On Dec 3, 4:36 pm, Mark Robinson <[EMAIL PROTECTED]> wrote:
> Hi all.
>
> First of all, thanks Peter for 1) doing this testing and 2) for  
> spelling everything out.  I expect to refer people to this thread in  
> the future, so thanks for that.
>
> Just wanted to add 3 more tidbits of hopefully useful information.
>
> 1. I dug a bit into why flavor="oligo" doesn't work within  
> aroma.affymetrix.  It turns out it was a simple fix.  Since I don't  
> use it regularly (it doesn't give probe affinities!) and the  
> underlying 'oligo' functions had changed, it stopped working.  Its  
> corrected now.  I've checked in the fix, so flavor='oligo' will be  
> available in the next release.  In my tests, it appears VERY close to  
> 'affy' ... and since its based on 'oligo' code, it should be VERY VERY  
> similar.
>
> ...
> plm1 <- RmaPlm(csN,flavor="oligo")
> fit(plm1,verbose=verbose)
> ces <- getChipEffectSet(plm1)
> data.aroma.oligo <- getExprs(ces)
> ...
>
>  > mean( (data.affy[,1]-data.aroma.oligo[,1])^2 )
> [1] 0.0003193267
>
> 2. I dug a bit into the unsupported CDF and the 'platformDesign'  
> objects from oligo and from what I can tell, the probes used in the  
> 33252 units (I'm looking at Human) within aroma.affymetrix are  
> identical to the probes used within oligo (as built with  
> pdInfoBuilder) ... not a single probe no accounted for.  In case you  
> haven't dug into pdInfoBuilder before and the SQLite db behind, here  
> are some commands you may find useful ...
>
> -------
> library(pd.hugene.1.0.st.v1)
> library(pdInfoBuilder)
> fn <- dir("rawData/tissues/HuGene-1_0-st-v1","CEL",full=TRUE)[1:3]
> x <- read.celfiles(filenames=fn,pkgname="pd.hugene.1.0.st.v1")
> pd <-getPlatformDesign(x)
> ff <- dbGetQuery(db(pd), "select * from pmfeature")
>
> # three 3 lines speed up the splitting ...
> ffs <- split(ff, substr(ff$fsetid,1,4))

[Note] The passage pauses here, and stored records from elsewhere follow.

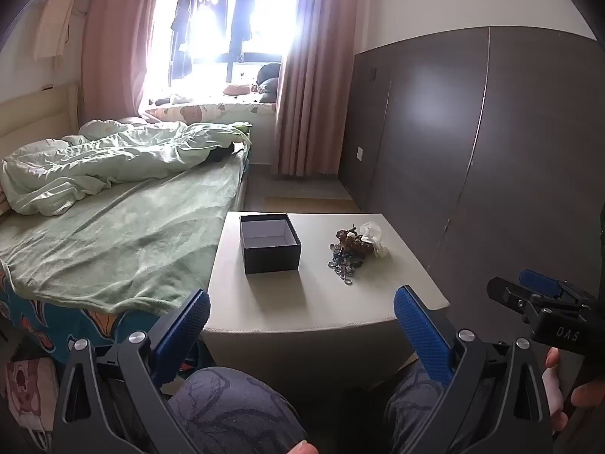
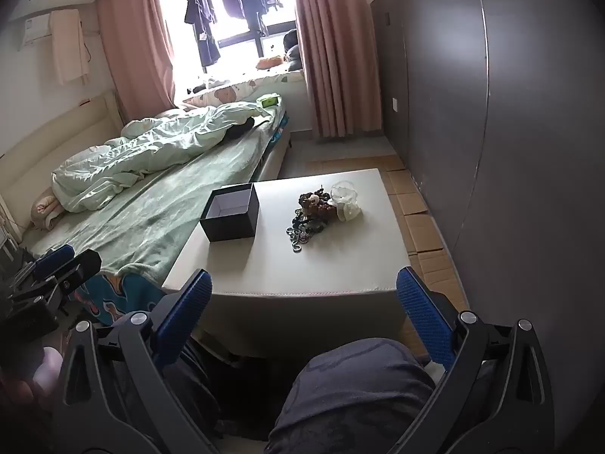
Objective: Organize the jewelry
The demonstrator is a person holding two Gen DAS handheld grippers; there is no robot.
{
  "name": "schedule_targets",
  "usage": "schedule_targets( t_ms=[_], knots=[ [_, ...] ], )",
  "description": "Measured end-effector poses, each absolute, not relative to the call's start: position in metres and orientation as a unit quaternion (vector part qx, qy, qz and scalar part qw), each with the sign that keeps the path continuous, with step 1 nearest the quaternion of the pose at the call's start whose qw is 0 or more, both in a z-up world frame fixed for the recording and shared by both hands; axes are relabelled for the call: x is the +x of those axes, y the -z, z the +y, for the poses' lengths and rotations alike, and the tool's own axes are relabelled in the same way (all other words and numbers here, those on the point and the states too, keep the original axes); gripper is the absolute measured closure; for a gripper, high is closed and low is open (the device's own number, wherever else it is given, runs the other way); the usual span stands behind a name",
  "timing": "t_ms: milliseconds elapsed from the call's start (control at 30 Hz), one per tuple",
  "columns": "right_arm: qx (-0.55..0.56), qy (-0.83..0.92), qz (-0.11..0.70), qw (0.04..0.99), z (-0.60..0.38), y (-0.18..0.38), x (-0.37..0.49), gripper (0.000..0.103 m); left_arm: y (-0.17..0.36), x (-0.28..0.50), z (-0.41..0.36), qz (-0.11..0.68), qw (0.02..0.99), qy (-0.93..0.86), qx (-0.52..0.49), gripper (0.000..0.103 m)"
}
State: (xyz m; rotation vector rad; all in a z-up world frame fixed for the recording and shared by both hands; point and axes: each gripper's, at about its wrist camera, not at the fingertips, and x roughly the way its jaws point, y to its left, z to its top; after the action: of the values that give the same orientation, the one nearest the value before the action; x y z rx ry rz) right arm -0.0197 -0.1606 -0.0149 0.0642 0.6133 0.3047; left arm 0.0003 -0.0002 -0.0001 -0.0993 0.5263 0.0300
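Standing empty on table [image 1: 325, 310], black box [image 1: 270, 244] beside jewelry pile [image 1: 349, 251]; both grippers' jaws wide, empty.

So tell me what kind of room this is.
Most likely a bedroom in a home: an unmade bed with a green duvet, pink curtains at a window with clothes hanging, and a low white table beside the bed.
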Motion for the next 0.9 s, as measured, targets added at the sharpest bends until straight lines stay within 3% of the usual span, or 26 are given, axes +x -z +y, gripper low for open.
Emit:
schedule_targets(
  t_ms=[900],
  knots=[
    [0.031, -0.134, 0.304, 0.943, -0.1668, 0.0123, -0.0161, 0.005, 0.0011, 0.0011, 0.0008, 0.258, 0.965, -0.003, -0.050, 0.008]
  ],
)
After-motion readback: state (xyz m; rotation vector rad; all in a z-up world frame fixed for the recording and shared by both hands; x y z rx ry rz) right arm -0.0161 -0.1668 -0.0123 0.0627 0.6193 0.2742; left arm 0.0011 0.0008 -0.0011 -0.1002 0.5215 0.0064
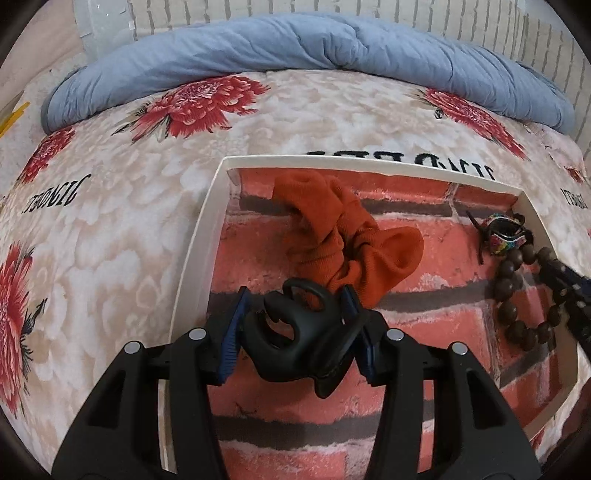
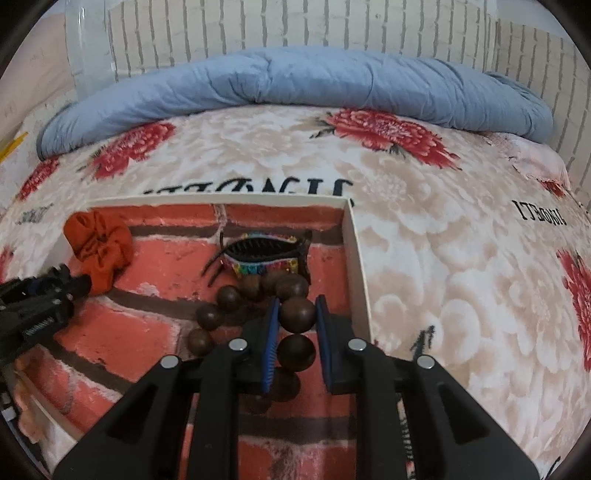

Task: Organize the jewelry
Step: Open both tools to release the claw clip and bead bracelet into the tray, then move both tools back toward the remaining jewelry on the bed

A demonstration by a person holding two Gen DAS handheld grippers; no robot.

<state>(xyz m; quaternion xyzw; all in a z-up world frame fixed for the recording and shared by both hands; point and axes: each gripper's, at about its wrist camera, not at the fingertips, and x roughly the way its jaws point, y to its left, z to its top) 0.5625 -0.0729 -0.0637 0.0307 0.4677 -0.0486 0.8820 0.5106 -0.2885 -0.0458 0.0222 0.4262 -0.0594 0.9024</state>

> ffs <- unlist( lapply(ffs, FUN=function(u) split(u,u$fsetid)),  
> recursive=FALSE)
> names(ffs) <- substr(names(ffs), 6,nchar(names(ffs)))
>
> cs <- AffymetrixCelSet$fromName(name, chipType=chip)
> cdf <- getCdf(cs)
> cdfCells <- readCdfUnits(getPathname(cdf), units=NULL, readXY=FALSE,  
> readBases=FALSE, readExpos=FALSE,
>                           readType=FALSE,  
> readDirection=FALSE,stratifyBy=c("pm"), readIndices=TRUE, verbose=0)
>
> un <- unique(ff$fsetid)
> ids <- intersect(un,names(cdfCells))
>
> mf <- match(ids,names(ffs))
> mc <- match(ids,names(cdfCells))
>
> matches <- matrix(NA,nr=length(ids),nc=3)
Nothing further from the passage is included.